Yes, anything is debatable. "Genius?" I think the term was becoming outmoded in his time, but from what I've heard, he had very good ears.



> To be honest, I find the general style to be too close to modern ambient music.


How about a little Mozart, then?


----------



## Woodduck (Mar 17, 2014)

hammeredklavier said:


> In Debussy's music, each "momentary chord" sounds cool on its own. But these chords make little relation to what came before and comes after. The whole thing is like a continual random succession. People make hyperbolic claims on his use of harmony, but I still think it's debatable how much genius it takes to create stuff like this. To be honest, I find the general style to be too close to modern ambient music.


There's no reason why harmonic progressions have to conform to the rules of traditional common practice. If harmonic changes are expressive and there is a sense of overall shape and point to the composition, chord changes which may be "illogical" according to common practice can still be satisfying. We can accept Debussy's procedures on their own terms - many of us do - but not if we insist on common practice rules as our measuring stick. You must be aware that there's music all over the world that doesn't conform to those rules. By allowing chords to "float free" of them, Debussy achieved fascinating expressive effects impossible within "the system" and unprecedented in history.


----------



## millionrainbows (Jun 23, 2012)

Woodduck said:


> There's no reason why harmonic progressions have to conform to the rules of traditional common practice. If harmonic changes are expressive and there is a sense of overall shape and point to the composition, chord changes which may be "illogical" according to common practice can still be satisfying. We can accept Debussy's procedures on their own terms - many of us do - but not if we insist on common practice rules as our measuring stick. You must be aware that there's music all over the world that doesn't conform to those rules. By allowing chords to "float free" of them, Debussy achieved fascinating expressive effects impossible within "the system" and unprecedented in history.

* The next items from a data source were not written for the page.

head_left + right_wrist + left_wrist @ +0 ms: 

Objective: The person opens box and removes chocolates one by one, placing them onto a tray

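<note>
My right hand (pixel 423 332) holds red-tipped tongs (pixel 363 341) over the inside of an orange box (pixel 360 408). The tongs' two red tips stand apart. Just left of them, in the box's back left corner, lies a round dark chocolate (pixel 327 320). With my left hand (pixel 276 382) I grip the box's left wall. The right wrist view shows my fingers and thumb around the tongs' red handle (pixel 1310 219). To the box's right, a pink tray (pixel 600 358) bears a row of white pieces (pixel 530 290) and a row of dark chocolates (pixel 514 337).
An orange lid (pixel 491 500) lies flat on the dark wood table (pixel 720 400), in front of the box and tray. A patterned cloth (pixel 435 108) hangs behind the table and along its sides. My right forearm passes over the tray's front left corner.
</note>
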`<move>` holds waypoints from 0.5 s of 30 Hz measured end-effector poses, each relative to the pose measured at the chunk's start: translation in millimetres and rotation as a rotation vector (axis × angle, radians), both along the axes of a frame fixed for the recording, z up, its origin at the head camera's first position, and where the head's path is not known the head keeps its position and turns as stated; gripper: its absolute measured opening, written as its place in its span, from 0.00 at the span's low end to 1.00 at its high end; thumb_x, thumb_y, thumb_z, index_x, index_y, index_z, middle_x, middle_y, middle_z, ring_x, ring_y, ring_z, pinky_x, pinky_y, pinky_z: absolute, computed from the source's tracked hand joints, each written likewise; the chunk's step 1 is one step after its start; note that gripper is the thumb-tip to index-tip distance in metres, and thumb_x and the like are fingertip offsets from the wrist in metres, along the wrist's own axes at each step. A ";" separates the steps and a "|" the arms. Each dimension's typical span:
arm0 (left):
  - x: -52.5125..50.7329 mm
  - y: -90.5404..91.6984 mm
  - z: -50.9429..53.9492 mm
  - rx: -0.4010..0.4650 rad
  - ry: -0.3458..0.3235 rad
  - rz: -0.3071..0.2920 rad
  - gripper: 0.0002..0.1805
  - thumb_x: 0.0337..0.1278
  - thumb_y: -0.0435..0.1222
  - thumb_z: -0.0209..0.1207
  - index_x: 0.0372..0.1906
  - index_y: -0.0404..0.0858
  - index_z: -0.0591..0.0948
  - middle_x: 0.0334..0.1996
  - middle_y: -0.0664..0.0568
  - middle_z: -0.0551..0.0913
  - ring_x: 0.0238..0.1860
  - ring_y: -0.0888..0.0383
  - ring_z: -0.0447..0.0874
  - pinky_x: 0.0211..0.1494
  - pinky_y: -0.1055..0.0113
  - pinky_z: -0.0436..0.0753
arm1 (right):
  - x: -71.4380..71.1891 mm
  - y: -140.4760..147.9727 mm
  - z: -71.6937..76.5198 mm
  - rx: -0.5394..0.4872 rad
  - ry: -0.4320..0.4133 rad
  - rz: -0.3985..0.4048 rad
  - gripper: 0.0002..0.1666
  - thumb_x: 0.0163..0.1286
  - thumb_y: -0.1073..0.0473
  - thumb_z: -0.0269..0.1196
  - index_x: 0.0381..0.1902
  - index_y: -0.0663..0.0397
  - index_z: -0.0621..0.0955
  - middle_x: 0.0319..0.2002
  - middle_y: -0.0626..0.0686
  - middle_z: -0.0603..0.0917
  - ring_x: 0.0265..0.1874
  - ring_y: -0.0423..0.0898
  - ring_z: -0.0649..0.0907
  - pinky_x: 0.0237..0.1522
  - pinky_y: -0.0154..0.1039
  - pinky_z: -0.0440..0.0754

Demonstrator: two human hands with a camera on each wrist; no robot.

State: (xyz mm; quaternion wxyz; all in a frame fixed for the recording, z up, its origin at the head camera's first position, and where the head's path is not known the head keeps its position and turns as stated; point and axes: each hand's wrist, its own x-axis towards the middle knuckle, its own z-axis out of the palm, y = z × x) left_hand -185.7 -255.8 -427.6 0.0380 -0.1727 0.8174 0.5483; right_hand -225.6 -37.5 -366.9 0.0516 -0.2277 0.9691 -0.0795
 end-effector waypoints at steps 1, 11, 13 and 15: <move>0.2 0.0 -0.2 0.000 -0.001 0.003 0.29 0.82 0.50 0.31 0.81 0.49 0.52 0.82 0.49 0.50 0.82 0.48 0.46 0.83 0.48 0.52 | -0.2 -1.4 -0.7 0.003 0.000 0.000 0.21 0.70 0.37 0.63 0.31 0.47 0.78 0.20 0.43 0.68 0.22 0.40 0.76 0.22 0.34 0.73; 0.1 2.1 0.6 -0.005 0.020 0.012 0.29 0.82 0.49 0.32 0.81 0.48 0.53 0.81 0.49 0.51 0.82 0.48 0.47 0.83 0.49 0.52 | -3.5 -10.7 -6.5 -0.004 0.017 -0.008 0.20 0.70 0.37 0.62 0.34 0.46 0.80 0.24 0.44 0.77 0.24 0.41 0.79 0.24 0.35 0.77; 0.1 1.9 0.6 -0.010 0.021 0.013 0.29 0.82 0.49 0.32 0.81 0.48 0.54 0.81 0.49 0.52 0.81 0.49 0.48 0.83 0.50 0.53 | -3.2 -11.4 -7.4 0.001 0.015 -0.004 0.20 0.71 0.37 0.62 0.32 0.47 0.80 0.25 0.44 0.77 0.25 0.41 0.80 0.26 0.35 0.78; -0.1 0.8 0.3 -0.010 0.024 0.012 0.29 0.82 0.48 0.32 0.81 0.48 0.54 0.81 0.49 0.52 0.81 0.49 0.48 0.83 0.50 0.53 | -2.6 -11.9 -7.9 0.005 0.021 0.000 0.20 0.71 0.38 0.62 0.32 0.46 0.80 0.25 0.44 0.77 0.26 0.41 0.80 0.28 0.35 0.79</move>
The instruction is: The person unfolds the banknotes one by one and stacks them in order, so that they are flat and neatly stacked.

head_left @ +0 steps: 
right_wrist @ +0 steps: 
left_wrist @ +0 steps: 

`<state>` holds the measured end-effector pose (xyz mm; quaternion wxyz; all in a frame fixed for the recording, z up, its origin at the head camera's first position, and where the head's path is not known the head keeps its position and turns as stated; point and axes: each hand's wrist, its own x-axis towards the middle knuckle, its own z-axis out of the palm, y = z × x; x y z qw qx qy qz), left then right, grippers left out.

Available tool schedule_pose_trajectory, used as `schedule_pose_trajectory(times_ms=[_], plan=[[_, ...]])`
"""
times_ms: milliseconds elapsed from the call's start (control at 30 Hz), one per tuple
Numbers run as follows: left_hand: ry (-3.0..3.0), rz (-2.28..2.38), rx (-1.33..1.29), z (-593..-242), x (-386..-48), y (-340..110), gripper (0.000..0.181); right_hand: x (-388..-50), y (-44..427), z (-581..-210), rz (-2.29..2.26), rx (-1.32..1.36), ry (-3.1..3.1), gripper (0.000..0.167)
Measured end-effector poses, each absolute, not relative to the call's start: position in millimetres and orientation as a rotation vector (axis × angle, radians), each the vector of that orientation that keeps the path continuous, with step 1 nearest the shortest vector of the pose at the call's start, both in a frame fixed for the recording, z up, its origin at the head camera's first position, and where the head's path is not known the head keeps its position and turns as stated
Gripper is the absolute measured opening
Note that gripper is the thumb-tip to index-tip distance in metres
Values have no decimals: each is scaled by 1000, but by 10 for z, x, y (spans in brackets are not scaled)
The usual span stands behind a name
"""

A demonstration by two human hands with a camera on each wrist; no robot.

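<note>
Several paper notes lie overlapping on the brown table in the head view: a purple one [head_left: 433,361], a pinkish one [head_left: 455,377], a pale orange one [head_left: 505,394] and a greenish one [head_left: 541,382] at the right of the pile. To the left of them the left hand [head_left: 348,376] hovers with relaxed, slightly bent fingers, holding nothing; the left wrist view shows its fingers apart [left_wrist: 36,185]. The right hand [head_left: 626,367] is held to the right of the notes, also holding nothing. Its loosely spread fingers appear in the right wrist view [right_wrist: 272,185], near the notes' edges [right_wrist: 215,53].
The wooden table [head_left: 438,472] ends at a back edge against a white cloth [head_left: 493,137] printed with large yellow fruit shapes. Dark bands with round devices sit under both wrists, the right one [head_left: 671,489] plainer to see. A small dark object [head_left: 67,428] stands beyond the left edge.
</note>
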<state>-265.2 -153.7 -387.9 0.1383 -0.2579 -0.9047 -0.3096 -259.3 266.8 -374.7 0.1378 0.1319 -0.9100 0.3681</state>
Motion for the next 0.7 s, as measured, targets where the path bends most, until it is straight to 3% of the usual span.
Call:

I like this post; in fact I love it! It says it in a way I could not. Yes, overall shape and structure; I particularly hear the structure as abrupt 'partitions' and changes of color. Perhaps a comment on those Japanese parititions or panels?


----------



## Woodduck (Mar 17, 2014)

I'm reminded of a story relayed by EdwardBast of Debussy and a friend listening to someone improvising at the piano. At a certain point Debussy looked at his companion and said, "He's starting to develop. Let's get out of here."


----------



## Woodduck (Mar 17, 2014)

millionrainbows said:


> I like this post; in fact I love it! It says it in a way I could not.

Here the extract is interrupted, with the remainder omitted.